1991 – UN Security Council votes 12-1 to accept a ceasefire
resolution requiring Iraq to destroy its weapons of mass destruction
and authorising peacekeeping troops to be deployed in the region;
Death of British novelist Graham Greene, aged 86, in Switzerland.
1992 – Communist Ramiz Alia resigns as president of Albania, two
weeks after a non-Communist parliament is elected.
1993 – Armenian forces seize Kelbajar in Azerbaijan, completing a
land link to the Armenian enclave Nagorno-Karabach.

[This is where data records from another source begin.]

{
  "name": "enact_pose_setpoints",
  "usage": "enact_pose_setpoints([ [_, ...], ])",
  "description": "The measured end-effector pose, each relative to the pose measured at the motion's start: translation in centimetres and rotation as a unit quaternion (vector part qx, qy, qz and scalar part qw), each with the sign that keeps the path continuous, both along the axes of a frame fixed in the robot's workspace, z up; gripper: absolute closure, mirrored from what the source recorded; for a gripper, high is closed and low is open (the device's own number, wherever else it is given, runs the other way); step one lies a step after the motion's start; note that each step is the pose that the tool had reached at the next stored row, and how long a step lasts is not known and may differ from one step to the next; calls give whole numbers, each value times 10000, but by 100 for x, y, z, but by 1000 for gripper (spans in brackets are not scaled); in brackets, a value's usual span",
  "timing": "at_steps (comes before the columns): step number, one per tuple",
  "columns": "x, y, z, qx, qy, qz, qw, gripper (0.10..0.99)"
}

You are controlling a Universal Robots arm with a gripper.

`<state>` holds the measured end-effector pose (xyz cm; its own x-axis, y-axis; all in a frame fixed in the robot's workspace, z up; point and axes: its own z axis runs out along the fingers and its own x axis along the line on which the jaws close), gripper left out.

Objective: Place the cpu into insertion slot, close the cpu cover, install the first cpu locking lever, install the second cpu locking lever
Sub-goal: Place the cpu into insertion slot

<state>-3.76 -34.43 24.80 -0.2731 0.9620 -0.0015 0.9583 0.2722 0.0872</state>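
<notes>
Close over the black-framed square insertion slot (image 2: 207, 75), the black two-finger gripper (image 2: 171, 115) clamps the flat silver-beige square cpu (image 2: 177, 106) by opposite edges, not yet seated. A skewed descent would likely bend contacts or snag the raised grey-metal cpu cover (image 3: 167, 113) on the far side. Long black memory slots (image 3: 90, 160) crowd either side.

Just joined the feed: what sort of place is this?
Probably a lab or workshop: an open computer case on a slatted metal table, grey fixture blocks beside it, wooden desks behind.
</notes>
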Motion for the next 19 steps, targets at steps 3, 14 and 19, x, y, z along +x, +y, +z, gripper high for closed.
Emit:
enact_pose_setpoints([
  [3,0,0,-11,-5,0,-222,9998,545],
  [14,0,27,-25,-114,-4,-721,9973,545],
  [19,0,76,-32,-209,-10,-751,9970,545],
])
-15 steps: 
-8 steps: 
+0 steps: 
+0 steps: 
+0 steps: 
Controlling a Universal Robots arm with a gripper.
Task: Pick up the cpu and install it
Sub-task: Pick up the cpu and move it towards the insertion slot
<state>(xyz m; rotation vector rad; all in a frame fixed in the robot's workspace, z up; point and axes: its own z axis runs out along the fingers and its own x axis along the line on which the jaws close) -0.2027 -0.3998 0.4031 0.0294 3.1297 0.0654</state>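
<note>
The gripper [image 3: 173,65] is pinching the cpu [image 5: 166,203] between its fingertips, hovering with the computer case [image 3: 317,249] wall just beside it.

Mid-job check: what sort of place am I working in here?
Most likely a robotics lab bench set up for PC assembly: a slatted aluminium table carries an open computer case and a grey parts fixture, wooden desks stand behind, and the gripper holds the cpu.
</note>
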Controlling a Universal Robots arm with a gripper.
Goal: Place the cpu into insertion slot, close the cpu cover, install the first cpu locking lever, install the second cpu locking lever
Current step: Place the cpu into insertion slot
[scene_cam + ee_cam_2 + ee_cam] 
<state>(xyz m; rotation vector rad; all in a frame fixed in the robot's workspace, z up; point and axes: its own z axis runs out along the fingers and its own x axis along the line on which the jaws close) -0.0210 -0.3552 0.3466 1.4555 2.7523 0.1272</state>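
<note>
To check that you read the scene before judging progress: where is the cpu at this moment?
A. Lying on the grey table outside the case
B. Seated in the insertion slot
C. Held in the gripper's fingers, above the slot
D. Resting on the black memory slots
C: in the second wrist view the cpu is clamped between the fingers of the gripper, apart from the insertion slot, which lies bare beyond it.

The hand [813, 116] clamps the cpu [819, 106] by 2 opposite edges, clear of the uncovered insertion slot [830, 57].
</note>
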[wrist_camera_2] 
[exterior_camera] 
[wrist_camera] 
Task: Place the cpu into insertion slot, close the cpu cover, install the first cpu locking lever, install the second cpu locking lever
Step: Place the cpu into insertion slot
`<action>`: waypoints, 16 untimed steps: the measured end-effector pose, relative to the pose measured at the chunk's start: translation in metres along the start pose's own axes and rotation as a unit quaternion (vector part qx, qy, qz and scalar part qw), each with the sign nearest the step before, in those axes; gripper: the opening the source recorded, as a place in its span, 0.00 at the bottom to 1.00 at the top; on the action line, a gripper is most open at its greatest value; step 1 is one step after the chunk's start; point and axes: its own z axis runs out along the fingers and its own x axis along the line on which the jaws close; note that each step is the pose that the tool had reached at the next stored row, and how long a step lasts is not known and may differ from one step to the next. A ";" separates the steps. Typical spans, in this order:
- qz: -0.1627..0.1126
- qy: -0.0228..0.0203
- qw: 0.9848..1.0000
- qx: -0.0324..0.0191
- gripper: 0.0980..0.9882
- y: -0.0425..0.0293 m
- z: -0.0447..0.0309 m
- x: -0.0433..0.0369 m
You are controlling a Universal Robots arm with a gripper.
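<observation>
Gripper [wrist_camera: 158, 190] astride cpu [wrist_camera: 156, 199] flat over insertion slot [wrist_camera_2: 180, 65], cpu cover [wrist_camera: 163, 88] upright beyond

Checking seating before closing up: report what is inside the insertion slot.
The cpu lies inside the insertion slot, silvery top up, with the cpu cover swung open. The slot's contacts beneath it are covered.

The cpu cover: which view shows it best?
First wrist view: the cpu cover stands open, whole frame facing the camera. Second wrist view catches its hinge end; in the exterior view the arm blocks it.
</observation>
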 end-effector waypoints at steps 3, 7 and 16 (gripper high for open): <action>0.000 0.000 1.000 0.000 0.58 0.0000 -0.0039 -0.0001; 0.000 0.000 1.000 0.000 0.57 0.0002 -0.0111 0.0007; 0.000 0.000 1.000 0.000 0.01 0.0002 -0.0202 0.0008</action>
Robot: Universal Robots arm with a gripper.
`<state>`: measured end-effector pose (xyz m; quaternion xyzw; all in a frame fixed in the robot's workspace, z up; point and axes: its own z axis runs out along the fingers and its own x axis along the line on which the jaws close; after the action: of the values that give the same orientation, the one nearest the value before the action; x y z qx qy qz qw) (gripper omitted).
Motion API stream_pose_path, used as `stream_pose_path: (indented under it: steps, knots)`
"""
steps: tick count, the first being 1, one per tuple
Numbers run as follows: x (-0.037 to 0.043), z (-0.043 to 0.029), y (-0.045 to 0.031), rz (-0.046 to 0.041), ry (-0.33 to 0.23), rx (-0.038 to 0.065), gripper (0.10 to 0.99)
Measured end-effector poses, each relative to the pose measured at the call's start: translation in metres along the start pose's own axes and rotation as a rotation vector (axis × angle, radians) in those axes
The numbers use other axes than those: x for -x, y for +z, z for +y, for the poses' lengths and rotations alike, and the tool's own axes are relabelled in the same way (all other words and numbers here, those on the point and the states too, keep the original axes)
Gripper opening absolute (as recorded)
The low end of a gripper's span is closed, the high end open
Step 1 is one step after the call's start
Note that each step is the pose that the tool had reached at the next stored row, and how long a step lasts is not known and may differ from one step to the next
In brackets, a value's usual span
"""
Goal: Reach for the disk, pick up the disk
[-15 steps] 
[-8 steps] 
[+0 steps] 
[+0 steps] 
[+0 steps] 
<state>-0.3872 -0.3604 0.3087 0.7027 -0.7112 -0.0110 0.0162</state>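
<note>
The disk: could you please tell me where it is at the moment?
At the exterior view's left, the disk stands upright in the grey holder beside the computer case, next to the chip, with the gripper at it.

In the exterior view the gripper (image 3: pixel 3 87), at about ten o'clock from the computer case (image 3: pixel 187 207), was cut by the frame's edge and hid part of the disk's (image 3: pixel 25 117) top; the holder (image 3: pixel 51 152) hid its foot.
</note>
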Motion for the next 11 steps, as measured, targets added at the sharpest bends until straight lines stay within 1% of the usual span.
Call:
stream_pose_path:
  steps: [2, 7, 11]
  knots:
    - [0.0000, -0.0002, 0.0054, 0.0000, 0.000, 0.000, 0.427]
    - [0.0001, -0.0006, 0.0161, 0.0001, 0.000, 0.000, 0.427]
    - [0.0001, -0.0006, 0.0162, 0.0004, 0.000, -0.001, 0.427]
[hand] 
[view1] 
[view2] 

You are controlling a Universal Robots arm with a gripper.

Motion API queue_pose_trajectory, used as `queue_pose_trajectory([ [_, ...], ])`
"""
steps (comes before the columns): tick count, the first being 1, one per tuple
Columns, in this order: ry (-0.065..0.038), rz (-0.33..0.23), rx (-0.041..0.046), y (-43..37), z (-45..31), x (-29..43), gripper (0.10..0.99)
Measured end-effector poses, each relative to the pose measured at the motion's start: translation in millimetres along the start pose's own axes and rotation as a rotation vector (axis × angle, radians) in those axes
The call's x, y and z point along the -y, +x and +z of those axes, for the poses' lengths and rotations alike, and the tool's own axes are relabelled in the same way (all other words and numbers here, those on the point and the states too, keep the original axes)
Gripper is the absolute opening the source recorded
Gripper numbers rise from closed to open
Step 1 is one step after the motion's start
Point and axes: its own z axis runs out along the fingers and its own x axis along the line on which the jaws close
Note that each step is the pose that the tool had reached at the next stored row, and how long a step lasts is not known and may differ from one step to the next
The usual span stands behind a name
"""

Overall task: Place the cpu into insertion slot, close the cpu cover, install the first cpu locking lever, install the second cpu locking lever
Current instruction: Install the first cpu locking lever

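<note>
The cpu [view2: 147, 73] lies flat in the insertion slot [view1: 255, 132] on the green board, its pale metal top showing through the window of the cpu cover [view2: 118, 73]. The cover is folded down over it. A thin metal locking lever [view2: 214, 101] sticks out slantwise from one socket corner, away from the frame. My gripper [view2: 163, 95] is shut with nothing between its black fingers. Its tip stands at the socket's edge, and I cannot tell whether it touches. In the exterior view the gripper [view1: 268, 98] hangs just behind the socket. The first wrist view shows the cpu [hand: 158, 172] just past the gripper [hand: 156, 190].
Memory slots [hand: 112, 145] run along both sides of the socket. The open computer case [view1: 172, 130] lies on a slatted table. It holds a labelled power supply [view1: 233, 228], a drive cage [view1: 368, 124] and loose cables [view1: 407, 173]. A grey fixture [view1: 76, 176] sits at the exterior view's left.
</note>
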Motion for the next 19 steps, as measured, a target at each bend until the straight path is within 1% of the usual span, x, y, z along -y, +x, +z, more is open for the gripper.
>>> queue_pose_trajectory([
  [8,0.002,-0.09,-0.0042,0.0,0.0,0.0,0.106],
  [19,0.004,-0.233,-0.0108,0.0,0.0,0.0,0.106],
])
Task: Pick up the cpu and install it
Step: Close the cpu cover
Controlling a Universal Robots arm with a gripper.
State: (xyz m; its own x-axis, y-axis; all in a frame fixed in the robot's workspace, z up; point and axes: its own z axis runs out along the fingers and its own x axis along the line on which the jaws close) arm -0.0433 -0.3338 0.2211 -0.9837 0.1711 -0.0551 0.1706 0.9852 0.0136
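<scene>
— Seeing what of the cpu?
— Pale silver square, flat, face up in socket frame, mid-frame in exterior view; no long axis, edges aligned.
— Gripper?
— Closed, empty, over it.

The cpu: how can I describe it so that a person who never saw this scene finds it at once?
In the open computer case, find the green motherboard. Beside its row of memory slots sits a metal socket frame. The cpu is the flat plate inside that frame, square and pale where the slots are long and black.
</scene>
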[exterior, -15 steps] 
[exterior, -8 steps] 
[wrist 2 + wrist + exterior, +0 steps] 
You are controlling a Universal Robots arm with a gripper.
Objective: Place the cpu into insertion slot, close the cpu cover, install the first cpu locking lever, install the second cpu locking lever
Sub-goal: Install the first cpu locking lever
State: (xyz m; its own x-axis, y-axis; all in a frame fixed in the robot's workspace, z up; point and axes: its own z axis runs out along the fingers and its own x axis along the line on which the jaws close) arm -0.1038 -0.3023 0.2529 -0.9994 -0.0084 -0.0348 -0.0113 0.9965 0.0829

1994 – Thousands jam a Sarajevo cathedral for the first peaceful
Easter in two years, but fighting continues along Serb-Muslim front
lines.
1995 – At least 150 Hutus, mostly women and children, are massacred
in a single village in north-eastern Burundi.
1996 – A US Air Force military plane carrying US Commerce Secretary
Ron Brown and 34 others crashes in stormy weather on a hillside
outside Dubrovnik, Croatia, killing all aboard; Former maths
professor Theodore Kaczynski is arrested, accused of being America’s
murderous Unabomber.
1997 – Iraq begins distributing the first shipments of 400,000 tonnes
of wheat bought under a deal with the United Nations allowing the
sale of oil for food.
1998 – The Dow Jones industrial average of the New York Stock
Exchange reaches 9,000 for the first time, five months after the
Dow’s biggest one-day drop had many thinking the market was going
into a recession; Australian Defence Force ends its six-month drought
relief operation in Papua New Guinea after delivering 3.2 million kg
of aid to remote areas.
1999 – Christians and Muslims armed with swords, spears and homemade
bombs riot and burn a church, a mosque and several houses in Ambon,
the eastern Indonesian province where chronic rioting has killed more
than 200 people; Lionel Bart, British composer of the musical Oliver,
dies aged 68.
2000 – A federal judge in Washington rules that Microsoft Corp has
violated US antitrust laws by keeping “an oppressive thumb” on
competitors during the race to link Americans to the internet.
2001 – The death toll in a meningitis outbreak in Burkina Faso tops
1,000. The government and the World Health Organisation scramble to
secure millions of vaccine doses to control the epidemic which is
spreading to neighbouring countries.
2002 – The Afghan Army is reborn when the first 600 soldiers trained
for six weeks by international peacekeepers graduate in a ceremony
attended by interim leader Hamid Karzai.
2003 – The World Health Organisation reports 2,270 illnesses,
including 79 deaths, from a spreading epidemic of a new respiratory
ailment known as SARS, or severe acute respiratory syndrome; The US
Congress overwhelmingly votes to approve nearly $US80 billion
($A107.65 billion) to finance the war in Iraq, reward key allies,
bolster anti-terrorism efforts and help struggling airlines.